Sammi Deen said “The repeated insistence of the prosecutor that the trial must proceed and that they must be convicted made it abundantly clear to us that the orders have come from above, and that the court will now move swiftly to complete its formalities.”
The anti-terrorism court implicated Mahrang for participating in July 24, 2024 Baloch Raji Machi (Baloch national gathering) and allegedly delivering an “inciting speech” that referred to state officials as “occupiers”. When part of the crowd charged at a Frontier Corps (FC) officer, who was killed, this supposedly made Mahrang guilty of murder.
Shah Jee was convicted of being part of the crowd that charged at the FC officer.
At least three Baloch protesters were killed during the assembly, but no one has been charged with their killings.
Sami Deen said the police gave contradictory evidence and the FIR [police First Information Report] on which the conviction rests is contested: “Two separate FIRs have been registered over the same incident, charging a single individual with murder in two entirely different ways. This alone makes it plain that this case does not exist in any legal or factual sense.”
This, she added, had exposed to the entire world how the Pakistani state “has abused its own laws and constitution to imprison BYC leaders”.
This was part of a “deliberate conspiracy” at work in Balochistan “aimed at suppressing the most prominent voices, at extinguishing in the hearts of the people the very concept of peaceful and organised struggle,” Sammi Deen said.
“But we will not be shaken. Living on this very ground, we will carry this struggle forward, we will carry the fight for human rights forward.

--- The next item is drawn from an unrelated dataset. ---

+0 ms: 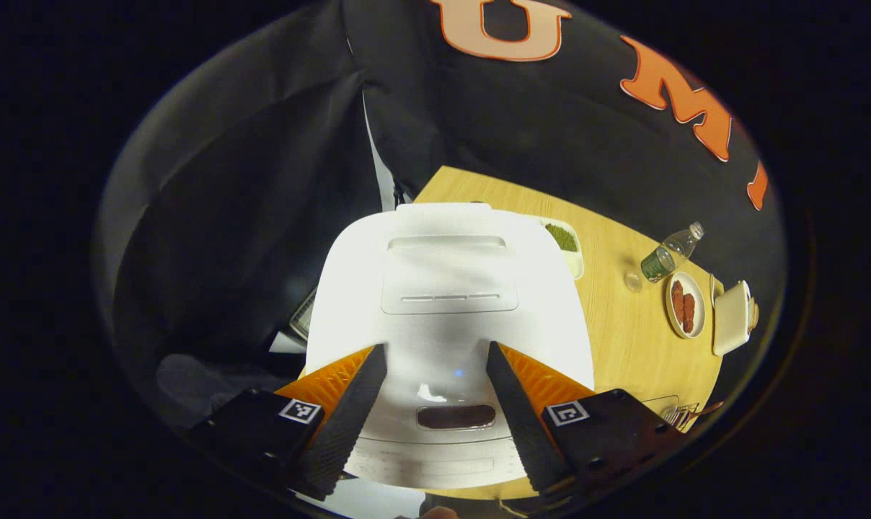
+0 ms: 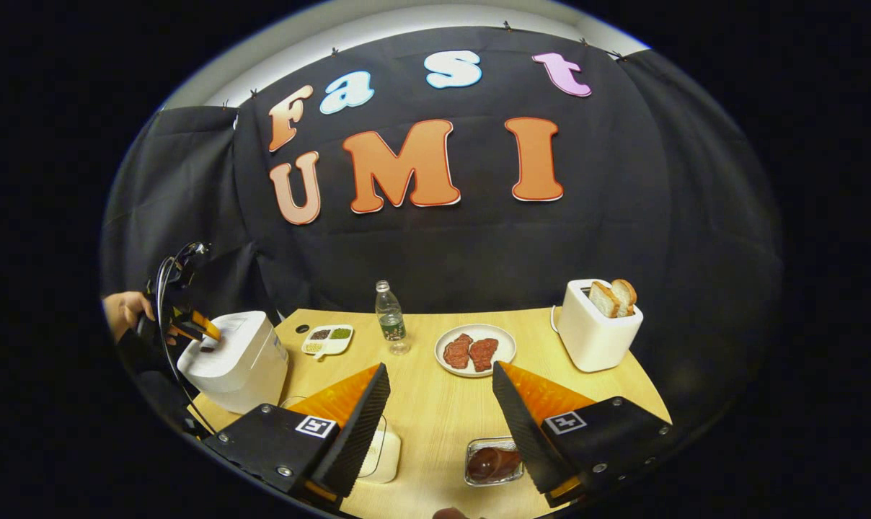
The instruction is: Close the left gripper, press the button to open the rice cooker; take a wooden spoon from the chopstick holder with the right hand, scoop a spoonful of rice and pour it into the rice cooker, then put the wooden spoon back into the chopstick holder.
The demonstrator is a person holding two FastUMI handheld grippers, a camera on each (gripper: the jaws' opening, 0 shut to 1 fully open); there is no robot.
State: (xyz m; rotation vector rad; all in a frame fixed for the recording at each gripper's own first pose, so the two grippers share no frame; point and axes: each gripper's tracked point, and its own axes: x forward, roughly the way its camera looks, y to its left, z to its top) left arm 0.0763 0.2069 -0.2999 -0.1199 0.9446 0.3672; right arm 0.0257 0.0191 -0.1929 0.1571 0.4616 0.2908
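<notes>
Rice cooker: white, rounded plastic rice cooker (image 1: pixel 450 310), lid down, at the near left corner of the light wooden table (image 1: pixel 623 339); in the right gripper view it sits at the table's left edge (image 2: pixel 237 357).
Facing: in the left gripper view its dark oval button (image 1: pixel 456 417) lies at the near end and the recessed handle panel at the far end, so its long axis runs away from the camera.
Left gripper: the left gripper (image 1: pixel 435 404) hangs above the cooker's front, looking down on the lid; its two black ribbed fingers stand apart, with the button in the gap between them. Whether they touch the lid I cannot tell.
Left hand: in the right gripper view a hand (image 2: pixel 125 313) holds that gripper (image 2: pixel 190 328) over the cooker's top, from the left side of the table.
Right gripper: the right gripper (image 2: pixel 441 411) is over the near edge of the table, pointing level toward the back wall, fingers spread wide and empty.
Near the right gripper: a small clear glass dish with a dark brown content (image 2: pixel 493 461) just beside its right finger; a white container (image 2: pixel 381 454) partly behind its left finger.
Open room: bare wood runs between the two fingers up to the white plate with red meat slices (image 2: pixel 475 349).
Farther off: clear plastic bottle (image 2: pixel 390 317), white divided dish of grains (image 2: pixel 327 339), white toaster with bread slices (image 2: pixel 598 324), all well apart from the cooker.
</notes>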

“The mission that belonged to Dr Mahrang and Sibghat Ullah Shah Jee belongs to all of us, to every child of Balochistan, and to every child who has witnessed state brutality and grown up under its shadow.
“How many people will you throw into prisons? How many voices will you silence? You believe that through such tactics you can reduce people to silence, but absolutely not. You have been doing exactly this for the past seventy-six years, and you have seen what the consequences have been.
“Your every act of oppression has given birth to resistance. We consider this your greatest failure, and through our struggle, we will prove it to you.”